POSTCARDS FROM THE TRAVELING EXHIBITS
Historical "Streets" of Montgomery, Alabama
as displayed through the Traveling Exhibits
S E E F U L L I T I N E R A R I E S
Lee Street, Montgomery
—Montgomery is the seat of Montgomery County and the capital of Alabama. The county was formed in 1816. The first settlements were Alabama Town and New Philadelphia. The two towns merged in 1819 and became the city of Montgomery. This is a postcard of Lee Street, originally Washington Street, in the early 1900s. The street name was changed after the Civil War.
Court Street, Montgomery
—A legacy of the towns' merger can be seen today in the alignment of downtown streets: streets to the west of Court Street are aligned parallel and perpendicular to the Alabama River, while streets to the east are aligned in a north-south and east-west grid. This is a postcard of Court Street in the 1890s.
Commerce Street, Montgomery
—Lee Street, Commerce Street, and Montgomery Street were originally located in Alabama Town. Commerce Street was once the heart of Montgomery's business life. This is a postcard of Commerce Street in the early 1900s.
Montgomery Street, Montgomery—In 1886, Montgomery became the first city in the United States to convert the entire horse-drawn streetcar system to electricity. The car line, fondly known as the “Lightning Route,” operated for exactly 50 years, when it was retired in a big ceremony and replaced by buses. This is a postcard of Montgomery Street in the late 1890s.
Dexter Avenue, Montgomery
—Court Street, Court Square, and Dexter Avenue were originally located in New Philadelphia. When Andrew Dexter, Jr., founded New Philadelphia, he envisioned a prominent future for his town. He reserved a portion of his property known as “Goat Hill,” for the location of the state capitol building. His dream became a reality when Montgomery became the state capital in 1846. Dexter Avenue, originally Market Street, was renamed in honor of Mr. Dexter.
Court Square, Montgomery
—Court Square Fountain was built in 1885 on top of an artesian well, which Native Americans used long before the area was settled. The fountain features statues based on Greek mythology. This postcard is from the 1890s and shows both the fountain and the electric streetcar system. The prominent building is the Exchange Hotel which was a significant political center for Alabama in the 19th Century.
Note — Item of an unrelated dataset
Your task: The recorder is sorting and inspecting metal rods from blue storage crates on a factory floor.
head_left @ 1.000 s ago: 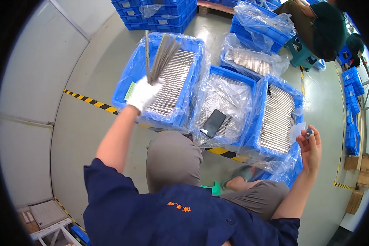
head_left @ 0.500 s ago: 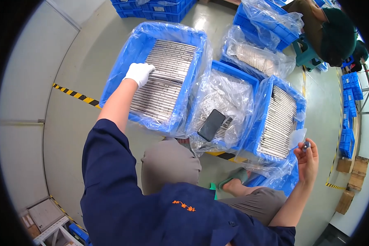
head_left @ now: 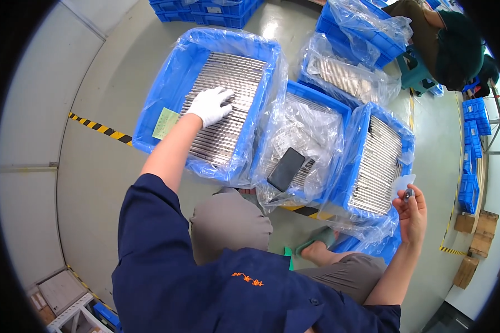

—One of the trolley routes ended at the Cloverdale neighborhood which made Montgomery one of the first cities to “depopulate” its city center through transportation-facilitated suburban development. Much of Cloverdale was built in the late nineteenth and early twentieth centuries. This postcard shows why this neighborhood is considered one of Montgomery's “genteel” areas. The Scott and Zelda Fitzgerald Museum is located in Cloverdale.
Perry Street, Montgomery
—Perry Street is one of the main streets in Montgomery’s Garden District. In the 1850’s Perry Street was referred to as the “Fifth Avenue of Montgomery,” a reference to that luxurious Manhattan street. The Governor’s Mansion is on South Perry Street. This postcard shows an example of residential houses on South Perry Street.